Posibilidades para el Barcelona
Para el FC Barcelona, Oyarzabal representa una opción intermedia entre las costosas alternativas de Julián Álvarez y Harry Kane. Su perfil encaja con las necesidades de un delantero centro experimentado que ya conoce LaLiga y que mantiene una excelente relación con Lamine Yamal. El entendimiento entre ambos podría acelerar la adaptación del vasco al sistema de juego y reducir el periodo de rodaje habitual en fichajes de este tipo.

Además, el precio estimado de 45-50 millones resulta considerablemente más asequible que las cifras que se barajaban por otros objetivos, lo que aliviaría parcialmente la presión sobre el fair play financiero del club azulgrana. La experiencia de Oyarzabal en competiciones europeas también aportaría un plus de madurez en momentos decisivos de Champions League.
Riesgos de sobrevaloración temporal
El aumento de valor de Oyarzabal está estrechamente ligado a su rendimiento en un torneo de corta duración. Históricamente, varios jugadores han visto inflarse su cotización tras un gran Mundial para luego experimentar un descenso notable una vez finalizada la competición. Si el delantero no mantiene el mismo nivel en la Real Sociedad durante la próxima temporada, el Barcelona podría pagar una prima por un pico de forma coyuntural.
Otro factor de incertidumbre radica en la posible competencia de otros clubes. Equipos con mayor capacidad económica podrían entrar en la puja una vez concluya el Mundial, elevando aún más el precio y reduciendo el margen de maniobra del Barcelona.
Desafíos de adaptación y presión mediática
El salto desde la Real Sociedad al Barcelona conlleva exigencias adicionales que van más allá del rendimiento deportivo. Oyarzabal tendría que asumir un rol de referencia en un vestuario sometido a escrutinio constante y en un club con expectativas de ganar todos los títulos. La presión mediática en Barcelona es notablemente superior a la de San Sebastián, lo que podría afectar su rendimiento si no logra gestionar adecuadamente las expectativas.

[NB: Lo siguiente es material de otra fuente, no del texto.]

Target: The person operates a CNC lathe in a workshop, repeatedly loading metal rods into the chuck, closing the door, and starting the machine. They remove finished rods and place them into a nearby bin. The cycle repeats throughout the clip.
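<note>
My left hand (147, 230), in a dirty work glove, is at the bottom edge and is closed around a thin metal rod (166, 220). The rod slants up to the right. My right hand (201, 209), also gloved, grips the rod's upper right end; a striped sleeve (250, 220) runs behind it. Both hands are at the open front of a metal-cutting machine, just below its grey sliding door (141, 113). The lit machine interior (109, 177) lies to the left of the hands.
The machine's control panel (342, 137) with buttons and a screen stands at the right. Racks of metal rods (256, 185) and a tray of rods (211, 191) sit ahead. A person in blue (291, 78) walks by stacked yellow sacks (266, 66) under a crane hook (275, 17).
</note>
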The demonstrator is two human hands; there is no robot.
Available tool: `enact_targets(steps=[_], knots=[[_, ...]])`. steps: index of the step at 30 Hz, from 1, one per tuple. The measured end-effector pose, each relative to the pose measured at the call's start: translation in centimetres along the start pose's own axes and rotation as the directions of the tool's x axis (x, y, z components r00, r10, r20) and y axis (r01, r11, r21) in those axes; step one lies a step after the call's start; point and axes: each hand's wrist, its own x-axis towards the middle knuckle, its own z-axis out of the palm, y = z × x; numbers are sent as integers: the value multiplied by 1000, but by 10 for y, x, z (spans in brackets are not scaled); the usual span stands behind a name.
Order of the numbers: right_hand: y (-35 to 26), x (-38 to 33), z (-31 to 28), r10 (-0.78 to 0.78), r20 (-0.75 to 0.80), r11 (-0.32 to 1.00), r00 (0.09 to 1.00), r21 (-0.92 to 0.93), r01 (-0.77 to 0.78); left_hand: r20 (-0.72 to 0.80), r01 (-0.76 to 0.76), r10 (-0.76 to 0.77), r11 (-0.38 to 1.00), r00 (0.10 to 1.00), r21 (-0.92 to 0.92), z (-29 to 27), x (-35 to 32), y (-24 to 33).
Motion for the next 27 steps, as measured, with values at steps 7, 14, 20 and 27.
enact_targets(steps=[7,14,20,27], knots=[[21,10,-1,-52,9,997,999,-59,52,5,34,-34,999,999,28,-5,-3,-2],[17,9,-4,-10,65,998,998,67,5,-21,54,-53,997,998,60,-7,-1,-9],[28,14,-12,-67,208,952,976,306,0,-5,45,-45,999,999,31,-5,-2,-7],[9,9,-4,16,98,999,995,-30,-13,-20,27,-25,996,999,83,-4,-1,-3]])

Por otro lado, la edad del jugador (cerca de los 30 años) implica que su etapa de mayor rendimiento físico podría estar cerca de su punto máximo, reduciendo el margen de reventa futuro y aumentando el riesgo de que la inversión no se amortice en el largo plazo.
Impacto en el mercado de fichajes
La posible operación también podría influir en la valoración de otros delanteros españoles o de perfil similar. Si el Barcelona paga cerca de 50 millones por Oyarzabal, clubes de nivel medio-alto podrían ver incrementadas sus pretensiones por jugadores de características parecidas, generando un efecto inflacionista en el segmento de delanteros con experiencia internacional.

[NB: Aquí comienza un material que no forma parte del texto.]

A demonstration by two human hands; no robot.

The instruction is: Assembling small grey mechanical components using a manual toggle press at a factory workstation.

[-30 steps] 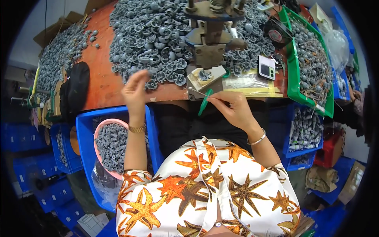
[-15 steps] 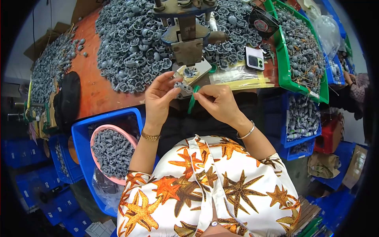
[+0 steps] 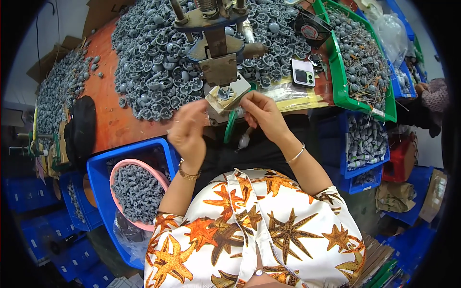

Al mismo tiempo, la Real Sociedad se vería obligada a buscar un sustituto en un mercado cada vez más caro, lo que podría derivar en una cadena de movimientos que afecte a varios equipos de LaLiga durante el próximo mercado de verano.
Incertidumbres a medio plazo
El escenario final depende de factores que aún no se pueden determinar con precisión: el resultado del Mundial para España, la decisión personal de Oyarzabal sobre su futuro y la capacidad real del Barcelona para registrar la operación dentro de sus límites salariales. Cualquier variación en estos elementos podría modificar sustancialmente tanto el precio final como la viabilidad de la operación.
En resumen, el interés del Barcelona por Mikel Oyarzabal abre oportunidades de refuerzo asequible pero también introduce riesgos de sobrepago, adaptación y desequilibrio en la planificación deportiva de ambos clubes. La resolución de esta situación dependerá de negociaciones delicadas y de la capacidad de las partes para equilibrar ambición deportiva y prudencia financiera.